PROBLEM TO SOLVE:
Could you filter the material and copy every line where the word "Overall" occurs?

####

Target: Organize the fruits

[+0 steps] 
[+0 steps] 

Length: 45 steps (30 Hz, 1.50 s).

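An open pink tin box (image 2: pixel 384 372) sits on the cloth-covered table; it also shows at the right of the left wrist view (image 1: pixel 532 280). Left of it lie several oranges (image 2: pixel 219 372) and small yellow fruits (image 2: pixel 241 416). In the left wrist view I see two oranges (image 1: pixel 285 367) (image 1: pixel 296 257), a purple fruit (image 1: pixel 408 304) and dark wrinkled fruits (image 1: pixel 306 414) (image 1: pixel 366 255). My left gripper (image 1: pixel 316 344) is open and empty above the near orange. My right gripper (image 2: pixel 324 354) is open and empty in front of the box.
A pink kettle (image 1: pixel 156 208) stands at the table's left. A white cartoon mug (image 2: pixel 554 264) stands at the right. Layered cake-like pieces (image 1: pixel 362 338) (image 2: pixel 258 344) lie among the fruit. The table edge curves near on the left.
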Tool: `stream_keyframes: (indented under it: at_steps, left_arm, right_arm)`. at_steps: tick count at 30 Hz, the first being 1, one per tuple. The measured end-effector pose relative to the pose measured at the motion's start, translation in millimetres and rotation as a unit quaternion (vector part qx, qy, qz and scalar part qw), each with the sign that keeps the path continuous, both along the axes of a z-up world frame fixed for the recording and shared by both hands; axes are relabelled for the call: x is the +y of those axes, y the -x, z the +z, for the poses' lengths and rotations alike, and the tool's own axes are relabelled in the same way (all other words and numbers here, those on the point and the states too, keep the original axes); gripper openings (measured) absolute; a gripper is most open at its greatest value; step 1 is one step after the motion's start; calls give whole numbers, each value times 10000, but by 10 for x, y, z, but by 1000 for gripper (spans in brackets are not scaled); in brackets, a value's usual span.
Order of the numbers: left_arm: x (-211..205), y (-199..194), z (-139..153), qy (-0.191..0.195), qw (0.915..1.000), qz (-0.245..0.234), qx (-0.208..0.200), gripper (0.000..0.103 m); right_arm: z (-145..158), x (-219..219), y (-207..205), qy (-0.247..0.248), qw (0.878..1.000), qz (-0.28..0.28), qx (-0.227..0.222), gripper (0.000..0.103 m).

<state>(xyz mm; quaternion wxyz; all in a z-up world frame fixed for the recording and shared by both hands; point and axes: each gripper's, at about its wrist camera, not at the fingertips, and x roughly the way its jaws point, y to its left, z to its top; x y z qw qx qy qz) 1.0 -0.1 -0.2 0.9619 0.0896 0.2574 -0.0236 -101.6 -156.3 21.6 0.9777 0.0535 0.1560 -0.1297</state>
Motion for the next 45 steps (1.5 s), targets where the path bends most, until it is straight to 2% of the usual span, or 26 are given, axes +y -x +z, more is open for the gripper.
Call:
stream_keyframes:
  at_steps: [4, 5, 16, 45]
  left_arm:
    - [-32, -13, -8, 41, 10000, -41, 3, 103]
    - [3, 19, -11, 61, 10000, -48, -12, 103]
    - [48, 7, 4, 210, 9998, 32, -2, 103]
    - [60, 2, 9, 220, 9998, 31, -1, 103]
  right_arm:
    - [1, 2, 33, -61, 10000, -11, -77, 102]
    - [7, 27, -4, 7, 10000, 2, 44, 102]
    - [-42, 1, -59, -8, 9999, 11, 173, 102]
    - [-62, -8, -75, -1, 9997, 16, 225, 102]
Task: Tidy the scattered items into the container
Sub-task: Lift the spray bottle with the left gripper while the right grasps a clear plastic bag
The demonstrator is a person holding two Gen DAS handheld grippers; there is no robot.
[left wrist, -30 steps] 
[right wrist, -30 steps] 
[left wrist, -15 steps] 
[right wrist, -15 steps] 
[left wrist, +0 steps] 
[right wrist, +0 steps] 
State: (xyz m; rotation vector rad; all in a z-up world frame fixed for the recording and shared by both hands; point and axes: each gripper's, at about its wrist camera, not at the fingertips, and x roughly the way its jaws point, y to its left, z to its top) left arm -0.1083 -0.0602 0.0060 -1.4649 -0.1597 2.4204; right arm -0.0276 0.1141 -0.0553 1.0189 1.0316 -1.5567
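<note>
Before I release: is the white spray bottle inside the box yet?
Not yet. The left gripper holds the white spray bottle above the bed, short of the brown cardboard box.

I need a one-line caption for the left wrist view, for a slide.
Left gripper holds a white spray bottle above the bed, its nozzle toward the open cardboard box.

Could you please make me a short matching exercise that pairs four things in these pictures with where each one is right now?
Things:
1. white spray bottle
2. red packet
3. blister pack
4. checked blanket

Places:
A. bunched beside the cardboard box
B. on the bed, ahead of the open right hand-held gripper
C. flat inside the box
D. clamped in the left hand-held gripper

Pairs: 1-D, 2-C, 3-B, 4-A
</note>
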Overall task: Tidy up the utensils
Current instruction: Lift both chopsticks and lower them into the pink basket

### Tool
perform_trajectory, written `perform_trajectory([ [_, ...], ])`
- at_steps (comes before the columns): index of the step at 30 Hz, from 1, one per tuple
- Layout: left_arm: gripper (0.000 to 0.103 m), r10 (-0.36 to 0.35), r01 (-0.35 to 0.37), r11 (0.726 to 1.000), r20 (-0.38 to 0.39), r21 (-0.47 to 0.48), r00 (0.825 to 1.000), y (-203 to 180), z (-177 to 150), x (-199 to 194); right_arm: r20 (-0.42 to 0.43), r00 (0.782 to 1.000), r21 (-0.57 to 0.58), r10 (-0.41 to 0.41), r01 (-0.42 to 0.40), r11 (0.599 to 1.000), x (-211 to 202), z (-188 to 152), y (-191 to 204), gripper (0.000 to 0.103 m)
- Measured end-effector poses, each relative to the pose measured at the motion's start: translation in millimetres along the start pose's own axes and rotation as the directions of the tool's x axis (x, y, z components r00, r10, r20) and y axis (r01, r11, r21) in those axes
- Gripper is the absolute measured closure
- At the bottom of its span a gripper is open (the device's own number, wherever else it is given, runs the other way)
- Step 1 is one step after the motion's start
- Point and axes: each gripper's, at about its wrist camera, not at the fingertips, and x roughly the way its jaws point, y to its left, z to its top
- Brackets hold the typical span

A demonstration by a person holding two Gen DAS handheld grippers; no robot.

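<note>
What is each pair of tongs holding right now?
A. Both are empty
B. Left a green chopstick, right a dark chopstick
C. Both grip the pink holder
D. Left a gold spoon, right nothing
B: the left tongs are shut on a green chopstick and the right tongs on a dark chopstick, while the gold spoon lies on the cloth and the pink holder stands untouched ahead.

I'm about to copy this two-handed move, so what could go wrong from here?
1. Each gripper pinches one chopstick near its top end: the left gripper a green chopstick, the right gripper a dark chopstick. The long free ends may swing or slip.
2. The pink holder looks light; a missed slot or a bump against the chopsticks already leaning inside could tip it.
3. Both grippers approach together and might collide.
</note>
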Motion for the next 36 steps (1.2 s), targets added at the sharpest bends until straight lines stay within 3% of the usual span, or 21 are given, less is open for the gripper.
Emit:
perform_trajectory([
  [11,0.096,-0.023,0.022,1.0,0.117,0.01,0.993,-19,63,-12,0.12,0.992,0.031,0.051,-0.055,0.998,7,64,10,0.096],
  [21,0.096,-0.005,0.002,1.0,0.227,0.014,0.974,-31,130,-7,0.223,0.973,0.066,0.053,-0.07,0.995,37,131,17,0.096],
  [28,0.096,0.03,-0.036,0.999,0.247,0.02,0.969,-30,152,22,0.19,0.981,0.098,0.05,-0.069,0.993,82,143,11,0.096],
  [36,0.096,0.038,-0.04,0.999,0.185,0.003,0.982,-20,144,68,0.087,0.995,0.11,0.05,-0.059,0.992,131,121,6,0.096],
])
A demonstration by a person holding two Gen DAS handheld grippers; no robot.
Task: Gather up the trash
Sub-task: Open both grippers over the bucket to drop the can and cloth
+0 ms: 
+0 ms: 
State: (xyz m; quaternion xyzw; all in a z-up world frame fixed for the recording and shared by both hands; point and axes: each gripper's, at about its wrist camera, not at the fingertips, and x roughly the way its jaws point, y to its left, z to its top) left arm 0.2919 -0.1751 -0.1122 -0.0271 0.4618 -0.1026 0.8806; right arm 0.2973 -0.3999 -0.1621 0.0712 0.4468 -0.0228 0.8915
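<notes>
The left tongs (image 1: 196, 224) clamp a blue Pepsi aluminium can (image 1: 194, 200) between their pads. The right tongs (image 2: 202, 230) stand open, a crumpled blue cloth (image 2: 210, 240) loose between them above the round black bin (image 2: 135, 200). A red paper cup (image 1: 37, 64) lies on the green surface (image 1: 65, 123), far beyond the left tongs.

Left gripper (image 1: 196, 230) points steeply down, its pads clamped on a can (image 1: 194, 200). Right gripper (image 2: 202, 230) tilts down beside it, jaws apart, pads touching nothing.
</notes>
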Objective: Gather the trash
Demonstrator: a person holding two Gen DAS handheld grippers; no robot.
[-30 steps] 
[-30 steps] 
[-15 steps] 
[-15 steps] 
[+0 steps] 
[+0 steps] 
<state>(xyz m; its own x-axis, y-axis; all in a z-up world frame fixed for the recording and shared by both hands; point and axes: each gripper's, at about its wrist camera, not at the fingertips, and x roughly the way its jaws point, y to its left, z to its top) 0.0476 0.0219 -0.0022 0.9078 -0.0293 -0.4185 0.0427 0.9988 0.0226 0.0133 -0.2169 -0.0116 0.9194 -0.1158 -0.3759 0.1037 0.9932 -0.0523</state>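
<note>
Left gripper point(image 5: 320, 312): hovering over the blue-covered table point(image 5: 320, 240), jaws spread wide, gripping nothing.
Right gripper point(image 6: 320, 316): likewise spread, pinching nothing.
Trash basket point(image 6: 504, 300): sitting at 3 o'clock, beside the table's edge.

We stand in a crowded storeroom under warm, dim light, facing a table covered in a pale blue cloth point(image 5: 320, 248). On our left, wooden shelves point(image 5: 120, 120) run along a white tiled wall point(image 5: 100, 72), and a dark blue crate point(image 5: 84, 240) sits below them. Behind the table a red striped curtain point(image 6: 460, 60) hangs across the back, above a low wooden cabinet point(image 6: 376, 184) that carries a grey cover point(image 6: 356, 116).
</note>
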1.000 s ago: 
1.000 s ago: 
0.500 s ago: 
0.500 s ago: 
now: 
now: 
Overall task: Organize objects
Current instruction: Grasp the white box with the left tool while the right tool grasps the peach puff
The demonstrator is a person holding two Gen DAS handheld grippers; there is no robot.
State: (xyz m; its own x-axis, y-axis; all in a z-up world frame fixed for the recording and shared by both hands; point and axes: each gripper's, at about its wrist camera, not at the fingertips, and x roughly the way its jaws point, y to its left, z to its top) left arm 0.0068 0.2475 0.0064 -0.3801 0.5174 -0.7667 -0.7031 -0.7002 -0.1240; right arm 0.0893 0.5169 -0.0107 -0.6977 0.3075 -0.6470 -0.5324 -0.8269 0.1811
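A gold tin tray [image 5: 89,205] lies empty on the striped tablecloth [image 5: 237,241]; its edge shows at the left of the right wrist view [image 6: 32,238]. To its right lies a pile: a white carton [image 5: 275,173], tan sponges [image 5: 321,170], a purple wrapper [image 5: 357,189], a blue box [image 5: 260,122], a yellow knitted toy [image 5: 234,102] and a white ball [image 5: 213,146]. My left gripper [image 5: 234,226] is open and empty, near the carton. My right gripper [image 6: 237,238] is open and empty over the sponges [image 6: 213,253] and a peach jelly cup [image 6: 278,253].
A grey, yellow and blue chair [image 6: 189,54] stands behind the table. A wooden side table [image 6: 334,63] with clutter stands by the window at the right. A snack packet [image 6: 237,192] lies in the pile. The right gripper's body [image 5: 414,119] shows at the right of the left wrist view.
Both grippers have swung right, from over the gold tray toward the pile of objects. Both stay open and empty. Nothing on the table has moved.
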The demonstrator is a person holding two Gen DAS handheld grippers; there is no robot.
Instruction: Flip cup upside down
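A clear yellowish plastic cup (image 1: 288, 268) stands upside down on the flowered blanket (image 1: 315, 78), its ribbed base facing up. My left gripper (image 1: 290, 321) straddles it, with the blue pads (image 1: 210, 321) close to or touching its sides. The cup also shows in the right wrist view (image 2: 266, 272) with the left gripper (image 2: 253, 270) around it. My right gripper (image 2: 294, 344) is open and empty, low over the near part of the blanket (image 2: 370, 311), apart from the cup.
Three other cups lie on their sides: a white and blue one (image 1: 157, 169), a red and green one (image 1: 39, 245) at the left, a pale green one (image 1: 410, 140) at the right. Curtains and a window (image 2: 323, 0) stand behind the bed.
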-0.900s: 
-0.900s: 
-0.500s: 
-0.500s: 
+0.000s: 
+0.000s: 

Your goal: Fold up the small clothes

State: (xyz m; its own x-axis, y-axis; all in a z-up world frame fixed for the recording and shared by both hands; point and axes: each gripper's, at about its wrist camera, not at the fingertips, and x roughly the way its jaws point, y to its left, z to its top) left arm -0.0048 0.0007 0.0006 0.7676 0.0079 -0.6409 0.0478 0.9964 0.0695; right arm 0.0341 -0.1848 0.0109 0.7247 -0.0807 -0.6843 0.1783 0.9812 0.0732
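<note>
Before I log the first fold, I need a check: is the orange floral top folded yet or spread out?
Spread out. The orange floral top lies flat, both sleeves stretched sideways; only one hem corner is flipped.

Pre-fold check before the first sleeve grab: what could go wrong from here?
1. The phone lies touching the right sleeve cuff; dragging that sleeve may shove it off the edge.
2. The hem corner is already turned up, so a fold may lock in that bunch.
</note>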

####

PROBLEM SOLUTION:
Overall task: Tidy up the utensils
Overall task: Organize objects

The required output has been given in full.